Las contracciones rítmicas del diafragma desencadenan el proceso que oxigena el cuerpo y simultáneamente contiene en un mismo ciclo las dimensiones consciente e inconsciente del sujeto; es decir, integra la luz y la sombra. Aquello que sucede con la respiración pasa de igual forma con uno de sus procesos paralelos: la inspiración. La inspiración entendida como la responsable del confuso origen heterogéneo, contingente, de ideas y obras súbitas no atribuibles a la lógica binaria, mecanicista, ni a la mera aplicación de reglas o la repetición de técnicas de búsqueda y hallazgo. Si la respiración es lo que sostiene el cuerpo del autor creador, o autora creadora, la inspiración es lo que sustenta su producción creativa. “Inspiración, inhalación, insinuación, incursión vertical de una idea, apertura o asomo de lo nuevo:”, escribe Peter Sloterdijk, “ese concepto designaba en otro tiempo, cuando aún se podía utilizar sin ironía, el hecho de qué una fuerza informadora de naturaleza superior convirtiera una conciencia humana en su tubo o caja de resonancia”. ¿Qué inspiró en sus momentos a Loos, a Le Corbusier o Mies? En ciernes y a lo largo del siglo XX, aquella “fuerza informadora de naturaleza superior” fue el cuerpo, sin embargo — contrario a su entendimiento desde la medicina, como una suma de sus partes o sistemas — el cuerpo como resultado de un proceso de individuación que es atravesado por la experiencia, constituido por varias capas; entre ellas, sedimentos profundos de la subjetividad que, usualmente, los estratos superiores de la conciencia reprimen. Es decir, lo que inspiraba a nuestros tres maestros modernos era el revés de lo que ellos mismos reprimían.
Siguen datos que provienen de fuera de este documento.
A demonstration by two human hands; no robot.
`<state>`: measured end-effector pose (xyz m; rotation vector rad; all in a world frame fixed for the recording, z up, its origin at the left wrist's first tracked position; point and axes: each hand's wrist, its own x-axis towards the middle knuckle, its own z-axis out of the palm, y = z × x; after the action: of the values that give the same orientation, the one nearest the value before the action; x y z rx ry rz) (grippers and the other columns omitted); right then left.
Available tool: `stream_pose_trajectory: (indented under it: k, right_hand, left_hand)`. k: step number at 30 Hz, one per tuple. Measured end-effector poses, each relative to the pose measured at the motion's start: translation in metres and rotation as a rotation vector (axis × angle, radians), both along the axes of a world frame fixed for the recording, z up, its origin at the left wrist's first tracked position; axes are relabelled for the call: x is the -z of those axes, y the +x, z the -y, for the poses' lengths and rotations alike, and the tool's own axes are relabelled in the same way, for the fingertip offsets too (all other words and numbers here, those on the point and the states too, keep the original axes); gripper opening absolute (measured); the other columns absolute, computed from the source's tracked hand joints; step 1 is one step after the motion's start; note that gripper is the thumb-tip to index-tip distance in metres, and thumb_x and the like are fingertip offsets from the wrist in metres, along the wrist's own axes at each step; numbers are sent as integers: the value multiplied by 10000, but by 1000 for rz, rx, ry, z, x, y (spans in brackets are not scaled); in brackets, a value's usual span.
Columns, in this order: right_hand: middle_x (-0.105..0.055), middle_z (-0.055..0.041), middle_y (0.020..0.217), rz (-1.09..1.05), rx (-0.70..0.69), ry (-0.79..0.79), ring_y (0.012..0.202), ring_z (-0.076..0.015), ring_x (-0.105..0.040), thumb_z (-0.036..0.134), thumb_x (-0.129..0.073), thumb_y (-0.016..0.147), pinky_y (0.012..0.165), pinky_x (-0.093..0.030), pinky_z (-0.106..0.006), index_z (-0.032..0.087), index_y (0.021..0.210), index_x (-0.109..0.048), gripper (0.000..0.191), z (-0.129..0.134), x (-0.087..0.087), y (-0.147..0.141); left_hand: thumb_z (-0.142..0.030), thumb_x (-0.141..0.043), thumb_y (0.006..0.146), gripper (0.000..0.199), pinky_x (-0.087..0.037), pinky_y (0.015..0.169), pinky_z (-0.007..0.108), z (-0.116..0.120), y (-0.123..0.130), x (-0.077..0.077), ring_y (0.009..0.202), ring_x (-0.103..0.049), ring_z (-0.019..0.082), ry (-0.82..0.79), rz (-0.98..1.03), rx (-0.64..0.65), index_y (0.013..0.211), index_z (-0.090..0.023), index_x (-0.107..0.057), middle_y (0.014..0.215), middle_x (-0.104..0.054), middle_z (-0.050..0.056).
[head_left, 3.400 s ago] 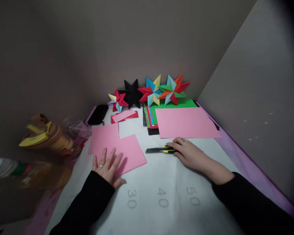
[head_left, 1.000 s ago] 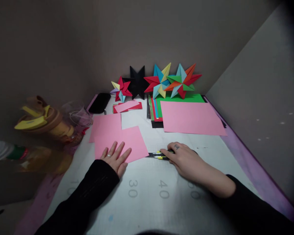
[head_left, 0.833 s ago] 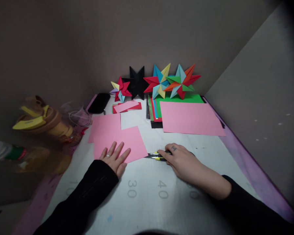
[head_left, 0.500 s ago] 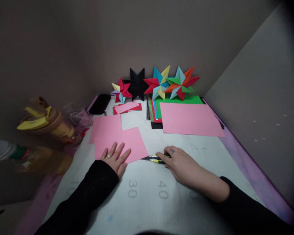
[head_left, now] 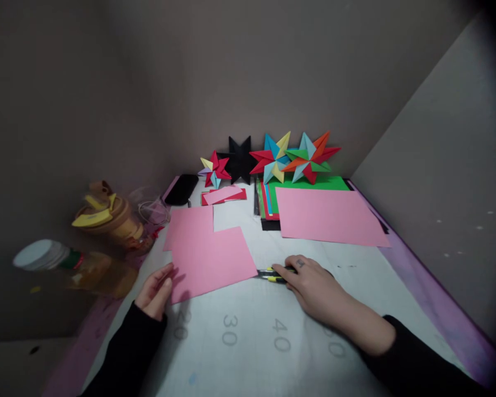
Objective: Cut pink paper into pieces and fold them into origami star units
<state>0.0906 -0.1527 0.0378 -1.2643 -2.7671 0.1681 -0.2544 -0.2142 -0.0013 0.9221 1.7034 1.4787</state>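
My left hand (head_left: 156,292) is beside the left edge of a pink paper sheet (head_left: 213,262), thumb and fingers curved apart with nothing between them. That sheet overlaps a second pink sheet (head_left: 190,220) behind it. On the white mat, my right hand (head_left: 314,284) is closed over a black and yellow utility knife (head_left: 276,275). The knife's tip points left and meets the right corner of the front sheet. Part of the handle is hidden under my fingers.
Folded paper stars (head_left: 275,158) lean on the back wall. A large pink sheet (head_left: 330,215) lies over coloured papers (head_left: 334,183). Red and pink strips (head_left: 225,194) and a black pouch (head_left: 182,189) sit behind. A bottle (head_left: 95,270) and a brown cup (head_left: 124,220) stand left.
My left hand has lifted off the front pink sheet and moved left to its edge. My right hand still holds the knife. The view has shifted slightly.
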Motion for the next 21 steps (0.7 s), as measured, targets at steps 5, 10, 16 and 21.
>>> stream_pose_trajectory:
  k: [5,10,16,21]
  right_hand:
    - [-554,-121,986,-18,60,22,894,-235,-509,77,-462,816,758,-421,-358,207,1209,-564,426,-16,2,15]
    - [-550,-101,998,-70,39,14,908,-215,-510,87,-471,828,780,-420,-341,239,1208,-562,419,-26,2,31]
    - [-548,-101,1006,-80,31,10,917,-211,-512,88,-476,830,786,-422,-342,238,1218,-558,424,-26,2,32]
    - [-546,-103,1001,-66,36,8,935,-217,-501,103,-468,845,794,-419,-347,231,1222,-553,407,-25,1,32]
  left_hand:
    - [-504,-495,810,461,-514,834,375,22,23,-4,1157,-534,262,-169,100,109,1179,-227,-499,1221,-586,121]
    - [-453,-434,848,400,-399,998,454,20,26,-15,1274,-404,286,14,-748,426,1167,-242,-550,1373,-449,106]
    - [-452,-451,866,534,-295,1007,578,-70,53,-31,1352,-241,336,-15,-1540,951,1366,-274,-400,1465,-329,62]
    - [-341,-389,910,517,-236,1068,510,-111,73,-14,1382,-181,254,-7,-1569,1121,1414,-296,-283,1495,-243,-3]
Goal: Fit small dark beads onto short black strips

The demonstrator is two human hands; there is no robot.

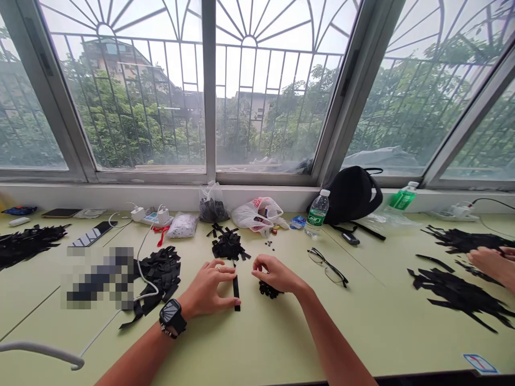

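Note:
My left hand (pixel 207 288), with a black smartwatch (pixel 172 316) on the wrist, has its thumb and fingertips on a narrow black strip (pixel 236 289) lying upright across the pale green table (pixel 281 343). My right hand (pixel 273 273) hangs just to the right of the strip, fingers curled, not touching it. Below that hand lies a small heap of black pieces (pixel 269 290). A pile of black strips (pixel 227 246) sits ahead of both hands, and a larger black pile (pixel 159 276) lies to my left.
Eyeglasses (pixel 326 266) lie to the right. Along the window stand a water bottle (pixel 317 213), black bag (pixel 352 195), plastic bags (pixel 257 213) and a power strip (pixel 155 216). A co-worker's hand (pixel 488 265) reaches beside black strips (pixel 458 292). A pixelated patch (pixel 98 277) hides something.

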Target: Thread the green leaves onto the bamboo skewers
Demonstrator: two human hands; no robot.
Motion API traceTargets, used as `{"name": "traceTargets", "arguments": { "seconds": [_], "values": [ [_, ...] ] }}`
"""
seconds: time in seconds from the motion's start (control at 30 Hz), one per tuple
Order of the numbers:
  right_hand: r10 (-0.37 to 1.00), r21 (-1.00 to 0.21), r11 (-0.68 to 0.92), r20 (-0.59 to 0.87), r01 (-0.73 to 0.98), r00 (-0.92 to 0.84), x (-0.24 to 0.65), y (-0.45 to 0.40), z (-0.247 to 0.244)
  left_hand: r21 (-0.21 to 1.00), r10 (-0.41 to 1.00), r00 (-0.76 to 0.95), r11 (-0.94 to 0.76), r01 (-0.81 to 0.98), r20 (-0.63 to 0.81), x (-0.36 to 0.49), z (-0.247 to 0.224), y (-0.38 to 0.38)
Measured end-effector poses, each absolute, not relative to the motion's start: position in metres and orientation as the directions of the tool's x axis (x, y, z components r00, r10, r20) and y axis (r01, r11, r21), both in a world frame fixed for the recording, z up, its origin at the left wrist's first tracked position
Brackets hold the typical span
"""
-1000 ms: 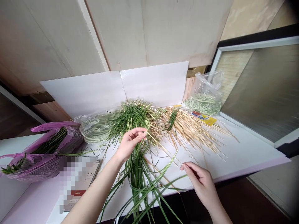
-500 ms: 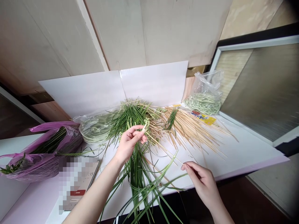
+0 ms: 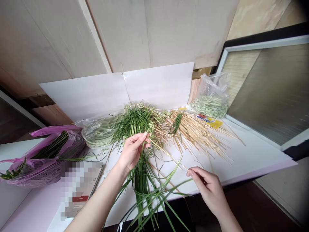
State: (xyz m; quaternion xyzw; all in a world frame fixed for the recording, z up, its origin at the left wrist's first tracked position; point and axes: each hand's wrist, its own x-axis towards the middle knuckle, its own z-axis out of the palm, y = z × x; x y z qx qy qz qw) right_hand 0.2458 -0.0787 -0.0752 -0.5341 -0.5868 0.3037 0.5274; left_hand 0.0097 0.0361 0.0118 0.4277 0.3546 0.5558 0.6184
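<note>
My left hand (image 3: 135,149) is at the centre, thumb and fingers pinched on the upper part of a thin wooden skewer (image 3: 166,152). Pale green stems are wound around the skewer's tip, just beyond those fingers. My right hand (image 3: 209,187) pinches the skewer's lower end between thumb and fingertips. Long green leaves (image 3: 149,199) hang below and between both hands, their pale ends crossing near the skewer. Behind my left hand lies a heap of cut green leaves (image 3: 136,117). To its right, many bare skewers (image 3: 198,132) are spread out, with a small green bundle (image 3: 178,122) on them.
A purple bag (image 3: 72,145) of greens lies at the left, beside a phone (image 3: 84,190). Clear bags of pale green strips stand behind, one left of the heap (image 3: 98,132) and one at the back right (image 3: 210,106). White boards (image 3: 159,85) line the back of the table.
My left thumb and fingers have shifted slightly down and left, showing more of the wound stems at the tip. My right hand stays nearly still.
</note>
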Motion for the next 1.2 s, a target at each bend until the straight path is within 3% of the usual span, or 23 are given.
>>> {"name": "traceTargets", "arguments": {
  "seconds": [0.33,0.73,1.2],
  "values": [
    [0.961,-0.928,0.232,0.265,0.293,0.079,0.246,-0.080,-0.075,0.912,0.989,0.145,0.060,-0.406,-0.001,0.012,0.010,0.036],
    [0.968,-0.935,0.210,0.239,0.285,0.069,0.249,-0.078,-0.081,0.924,0.987,0.151,0.005,-0.382,0.057,0.010,0.001,0.037],
    [0.971,-0.939,0.213,0.234,0.269,0.047,0.247,-0.077,-0.082,0.870,0.982,0.183,0.135,-0.475,-0.052,0.011,0.000,0.040]
  ]
}}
Mediante un análisis que no le rehuya a la sombra, al inconsciente, se vislumbra que cuando uno actúa de forma inconsecuente no es que esté siendo contradictorio. Más bien, está actuando de forma completamente consecuente con aquellos estratos de la subjetividad de los cuales uno mismo aún no es consciente. Tales estratos ocultos, que para el sujeto se mantienen latentes, reprimidos, se hacen explícitos mediante ciertos actos: en los deslices, en los caprichos y en los titubeos. El cuarto de Adolf Loos, el departamento de Charles de Beistegui y la casa de la doctora Farnsworth son eso: deslices, caprichos, titubeos. Juntas, las instancias de aquella tres anécdotas bajo el análisis aquí planteado a su vez suscitan su propia serie de preguntas incómodas: ¿cómo se explica que el haber curado la tuberculosis termine por ser su propia patología?, ¿por qué la historiografía de la arquitectura del siglo XX activamente ignora estas anécdotas?, ¿cómo se constituyó un discurso narrativo coherente en torno a la arquitectura moderna a partir de lo que de otra forma pareciera ser una serie de titubeos aislados?, ¿qué significa esto para la arquitectura contemporánea?, ¿por qué insistimos en seguir discurriendo sobre Loos, sobre Le Corbusier, sobre Mies?, ¿qué reprime la arquitectura moderna? Ante la imposibilidad de agotar estas preguntas, podemos al menos explicitar el hecho de que—antes de cualquier cuarto aterciopelado, antes de cualquier penthouse parisina y antes que cualquier caja de cristal—lo primero que habita esta cosa que somos es su propia piel.